--- Work item ---
You are asked to copy the entire listing exactly, apart from its pictures.

++++++

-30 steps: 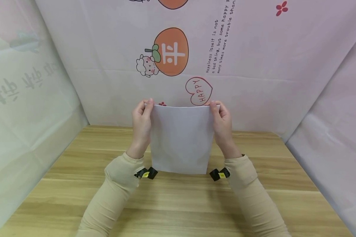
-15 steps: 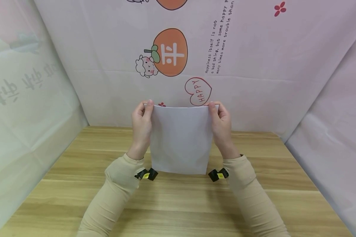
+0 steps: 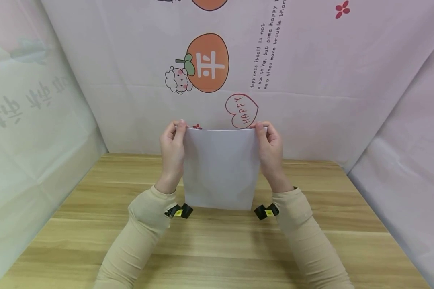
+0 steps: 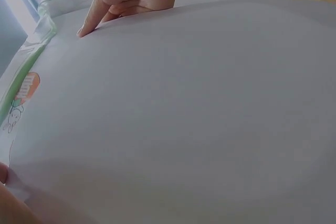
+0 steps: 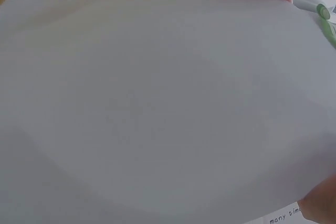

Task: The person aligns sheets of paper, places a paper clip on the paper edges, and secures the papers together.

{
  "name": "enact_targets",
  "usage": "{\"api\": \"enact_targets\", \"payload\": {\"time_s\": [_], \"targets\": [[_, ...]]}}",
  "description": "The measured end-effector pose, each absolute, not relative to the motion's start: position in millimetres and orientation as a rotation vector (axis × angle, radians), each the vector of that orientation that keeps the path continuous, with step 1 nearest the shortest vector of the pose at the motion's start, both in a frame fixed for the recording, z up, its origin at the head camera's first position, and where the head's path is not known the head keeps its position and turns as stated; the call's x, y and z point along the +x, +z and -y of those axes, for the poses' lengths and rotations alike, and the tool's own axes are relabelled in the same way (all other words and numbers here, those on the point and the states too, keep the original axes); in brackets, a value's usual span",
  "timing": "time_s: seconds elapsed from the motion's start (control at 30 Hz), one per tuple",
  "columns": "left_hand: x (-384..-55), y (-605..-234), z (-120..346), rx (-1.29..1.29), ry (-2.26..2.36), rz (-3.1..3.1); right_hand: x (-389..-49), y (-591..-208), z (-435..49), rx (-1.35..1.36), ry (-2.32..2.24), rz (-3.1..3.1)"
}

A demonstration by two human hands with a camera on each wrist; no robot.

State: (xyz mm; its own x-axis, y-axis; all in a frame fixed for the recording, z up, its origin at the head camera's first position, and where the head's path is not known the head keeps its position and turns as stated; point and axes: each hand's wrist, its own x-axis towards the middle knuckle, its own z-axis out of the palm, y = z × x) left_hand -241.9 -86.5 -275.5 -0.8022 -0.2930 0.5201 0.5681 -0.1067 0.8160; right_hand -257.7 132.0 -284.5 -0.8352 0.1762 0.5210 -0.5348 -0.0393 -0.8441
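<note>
One plain white sheet (image 3: 220, 168) is held up by its two upper corners, its top edge dipping slightly between them; we cannot tell whether its lower edge touches the table (image 3: 217, 249). At the sheet's upper left corner we see the left hand (image 3: 172, 154) grasping it, thumb on the near face and fingers bent behind. At the sheet's upper right corner the right hand (image 3: 271, 154) pinches it in the same way. In both wrist views we find the sheet filling most of the space.

Just beside the sheet's lower corners we see two small black devices, the left one (image 3: 182, 211) and the right one (image 3: 266, 212), each with a yellow label, at the cuffs of the beige sleeves (image 3: 134, 241). Wood-grain tabletop spreads around and below the sheet. Beyond it hangs a pale printed cloth (image 3: 311, 72); above the sheet's top edge we read HAPPY inside a red heart (image 3: 242, 110), and farther up is an orange fruit (image 3: 207, 63).
</note>
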Motion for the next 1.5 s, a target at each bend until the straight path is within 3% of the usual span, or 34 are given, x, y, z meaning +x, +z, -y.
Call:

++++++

--- Result of the exercise ---
-30 steps: 
-15 steps: 
+0 steps: 
+0 steps: 
+0 steps: 

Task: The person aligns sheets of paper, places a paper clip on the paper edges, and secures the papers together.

{
  "name": "enact_targets",
  "usage": "{\"api\": \"enact_targets\", \"payload\": {\"time_s\": [_], \"targets\": [[_, ...]]}}",
  "description": "The measured end-effector pose, each absolute, not relative to the motion's start: position in millimetres and orientation as a rotation vector (axis × angle, radians), each the vector of that orientation that keeps the path continuous, with step 1 nearest the shortest vector of the pose at the motion's start, both in a frame fixed for the recording, z up, its origin at the head camera's first position, and where the head's path is not known the head keeps its position and turns as stated; the call's x, y and z point along the +x, +z and -y of those axes, for the poses' lengths and rotations alike, and the tool's own axes are relabelled in the same way (all other words and numbers here, those on the point and the states too, keep the original axes); in brackets, a value's usual span",
  "timing": "time_s: seconds elapsed from the motion's start (control at 30 Hz), one per tuple",
  "columns": "left_hand: x (-384..-55), y (-605..-234), z (-120..346), rx (-1.29..1.29), ry (-2.26..2.36), rz (-3.1..3.1); right_hand: x (-389..-49), y (-591..-208), z (-435..49), rx (-1.35..1.36), ry (-2.32..2.24), rz (-3.1..3.1)"
}

A demonstration by two human hands with a camera on each wrist; no robot.

State: (xyz mm; its own x-axis, y-axis; all in a frame fixed for the recording, z up, its origin at the head camera's first position, and where the head's path is not known the head keeps its position and turns as stated; point and axes: each hand's wrist, its own x-axis towards the middle knuckle, its own z-axis out of the palm, y = z × x) left_hand -241.9 -86.5 -275.5 -0.8022 -0.2930 0.5201 0.5681 -0.1067 0.8160; right_hand -257.7 132.0 -284.5 -0.8352 0.1762 0.5210 -0.5348 -0.0393 -0.8441
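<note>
One plain white sheet (image 3: 220, 168) is held up by its two upper corners, its top edge dipping slightly between them; we cannot tell whether its lower edge touches the table (image 3: 217, 249). At the sheet's upper left corner we see the left hand (image 3: 172, 154) grasping it, thumb on the near face and fingers bent behind. At the sheet's upper right corner the right hand (image 3: 271, 154) pinches it in the same way. In both wrist views we find the sheet filling most of the space.

Just beside the sheet's lower corners we see two small black devices, the left one (image 3: 182, 211) and the right one (image 3: 266, 212), each with a yellow label, at the cuffs of the beige sleeves (image 3: 134, 241). Wood-grain tabletop spreads around and below the sheet. Beyond it hangs a pale printed cloth (image 3: 311, 72); above the sheet's top edge we read HAPPY inside a red heart (image 3: 242, 110), and farther up is an orange fruit (image 3: 207, 63).
</note>
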Motion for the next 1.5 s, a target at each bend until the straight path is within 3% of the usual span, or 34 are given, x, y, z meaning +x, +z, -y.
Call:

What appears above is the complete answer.